Все это само по себе совершенно справедливо. Но если соображениями такого рода хотят воспользоваться для объяснения и оправдания религиозной веры (такова, например, основная мысль кардинала Ньюмана в его «Grammar of Assent»), то я думаю, нетрудно показать, что здесь происходит смешение понятий. Именно потому, что в нашей практической жизни мы находимся в области вероятного , наши допущения основаны здесь на некотором расчете вероятности; поставленные в необходимость выбирать между более вероятным и менее вероятным , естественно – и наука теории вероятности дает этому строго рациональное обоснование, – мы отдаем предпочтение первому; и если всегда остается возможность, что мы ошибемся, т. е. что случится менее вероятное, то мы имеем все же больше шансов оказаться правыми, чем в случае обратного допущения. Другими словами, здесь мы совсем не руководимся произвольной верой как чем-то противоположным знанию; мы не отдаем предпочтение необоснованному перед обоснованным; напротив, не будучи в силах владеть безусловно достоверным знанием, мы выбираем из разных возможных допущений то, которое более всего приближается к знанию (хотя и не достигает необходимости и точности последнего). Этот выбор есть дело ума, мысли в области знаний, не допускающих безусловной точности. Не случайно и не произвольно мы говорим в этих случаях об опытном знании; знание гипотетическое, знание возможного и вероятного есть действительное знание , хотя по своей природе оно и отличается от знания необходимого (например, от знания математического). Если в нем и содержится элемент веры, то наша воля направлена на то, чтобы этот элемент присутствовал в минимальной мере или чтобы вера по возможности приближалась к знанию.
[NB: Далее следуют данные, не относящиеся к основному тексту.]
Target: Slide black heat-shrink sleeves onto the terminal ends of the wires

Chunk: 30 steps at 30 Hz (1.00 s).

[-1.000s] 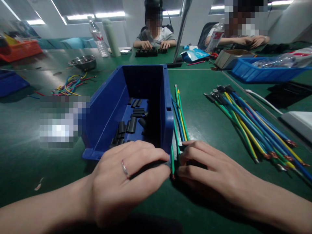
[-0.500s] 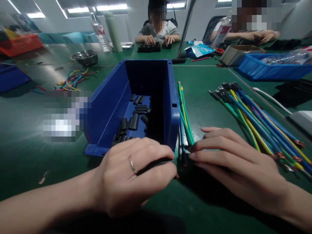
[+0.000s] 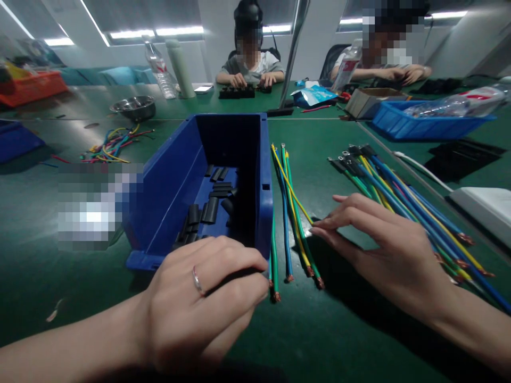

Совершенно иначе обстоит дело в области религиозной веры. То, во что мы здесь верим, есть, с точки зрения рационального, «земного» опыта, не более вероятное, а скорее менее вероятное; мы верим в то, что есть «эллинам» – т. е. людям рациональной мысли – «безумие». Вера в Бога не есть, с точки зрения рационального понимания мира, «наиболее правдоподобная гипотеза». Попытки такого рода апологетики – «научного» или вообще рационального доказательства истинности веры – имеют всегда в себе что-то «надуманное», искусственное, носят отпечаток или ограниченности, или фальши и софистики. Это одинаково применимо и к попыткам доказать «гипотезу» бытия Бога из научного познания устройства мира – по крайней мере того Бога любви, которого ищет человеческое сердце и которого возвещает христианское откровение, – и к благочестивым попыткам объяснить трагизм личной жизни из целей Божьего промысла. Такого рода объяснения не только встречают насмешку со стороны скептиков – насмешку, естественность которой должна признать добросовестная мысль; в гениальной, проникнутой глубоким религиозным пафосом книге Иова такого рода жалкие объяснения отвергаются от лица самого Бога как кощунственное высокомерие, как недопустимая, искажающая существо веры попытка человеческой мысли проникнуть в недоступную ей тайну – мерить сферу сверхъестественного, божественного земными мерками. Существо различия состоит здесь ближайшим образом в том, что «гипотезы», мнения о наиболее вероятном, о том, во что мы имеем право верить, в области земной, эмпирической жизни в конечном счете доступны проверке: наш жизненный опыт либо подтверждает, либо опровергает их. Напротив, в области религиозной веры такого однозначного, отчетливого мерила верности у нас нет; здесь наши допущения остаются непроверимыми просто потому, что по самому существу дела «опытная» проверка – в обычном смысле понятия «опыта» – здесь невозможна. Здесь не может быть никакого расчета вероятности, а потому само понятие вероятного теряет здесь всякий смысл.
В действительности то, что разумеют под «верой» сторонники рассматриваемого ее понимания, не имеет никакого отношения к допущению в качестве истины, «наиболее вероятного». Оценка вероятности есть дело рациональной мысли, которая, напротив, принципиально отвергается сторонниками «веры»: они требуют именно слепой, неразмышляющей, непроверяющей веры. И нетрудно определить, в чем именно при этом усматривают оправдание такой веры и почему ее требуют. Вера мыслится как выражение и итог акта послушания , покорного доверия к авторитету . Подобно тому как дети должны слушаться родителей, доверять им, считать истиною то, что им внушается, ибо они не в состоянии сами понять жизнь и правильно относиться к ней, так и люди вообще должны верить некой инстанции, которая мудрее их и утверждения которой должны поэтому восприниматься как непогрешимая истина. Так обычно мыслится вера, основанная на признании «откровения».